Inzwischen hat George Santos angekündigt, er wolle sich weiterhin öffentlich betätigen und 2024 im Präsidentschaftswahlkampf engagieren: «Ich werde nicht ruhen, bis ich Donald Trump zurück im Weissen Haus sehe.» Trump könnte den seriellen Fabulierer und Lügner allenfalls als Pressesprecher beschäftigen. Nichts ist unmöglich.
Derweil ist auch die demokratische Partei in Washington DC vor Skandalen nicht gefeit. Strafverfolger des Bundes werfen Senator Bob Menendez (New Jersey) und dessen Frau Nadine in einer 39-seitigen Anklageschrift vor, sich in Form eines Luxuswagens, teuren Fitness-Geräten, Hypothekarzahlungen, Goldbarren und mehr als 500’000 Dollar in bar bestechen haben zu lassen.
Im Gegenzug dafür machte sich der Vorsitzende der aussenpolitischen Kommission des Senats für mehr Unterstützung Ägyptens durch die USA stark und erwies zusammen mit seiner Frau drei mitangeklagten Geschäftsleuten seines Heimatstaates allerlei Gefälligkeiten.
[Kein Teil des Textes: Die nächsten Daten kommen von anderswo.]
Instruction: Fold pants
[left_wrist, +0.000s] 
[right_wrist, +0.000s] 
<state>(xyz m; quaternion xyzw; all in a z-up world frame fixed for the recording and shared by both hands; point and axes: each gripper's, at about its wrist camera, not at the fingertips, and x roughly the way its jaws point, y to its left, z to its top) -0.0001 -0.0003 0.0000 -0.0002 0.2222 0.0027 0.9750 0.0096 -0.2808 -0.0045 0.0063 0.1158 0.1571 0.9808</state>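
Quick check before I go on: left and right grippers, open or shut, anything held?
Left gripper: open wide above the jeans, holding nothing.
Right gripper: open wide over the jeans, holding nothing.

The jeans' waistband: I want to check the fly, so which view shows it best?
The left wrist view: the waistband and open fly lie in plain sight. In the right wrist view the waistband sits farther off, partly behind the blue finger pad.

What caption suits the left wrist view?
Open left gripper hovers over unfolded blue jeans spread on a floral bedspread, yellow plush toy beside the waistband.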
Menendez selbst beteuert seine Unschuld und weniger als die Hälfte seiner Parteikollegen in der kleinen Kammer stehen noch zu ihm. Allein seinen einflussreichen Kommissionsvorsitz hat er bisher aufgegeben.
Wie bei George Santos argumentieren seine Verteidiger, unter ihnen Senatskollegen der republikanischen Partei, auch hier, Menendez möge ein Gauner sein, aber wie alle Angeklagten verdiene er seinen Tag vor Gericht. Eine Anklageschrift sei nichts weiter als das Eröffnungsplädoyer der Staatsanwaltschaft und nichts in einem solchen Dokument solle automatisch als wahr akzeptiert werden. Nur ein Gerichtsverfahren könne klären, ob sie ein Beweis für illegales Verhalten sind. Und hinter allem steckt auch politisches Kalkül: Demokraten wie Republikanern kann ein einzelner Sitzverlust im Kongress bei den Wahlen 2024 teuer zu stehen kommen.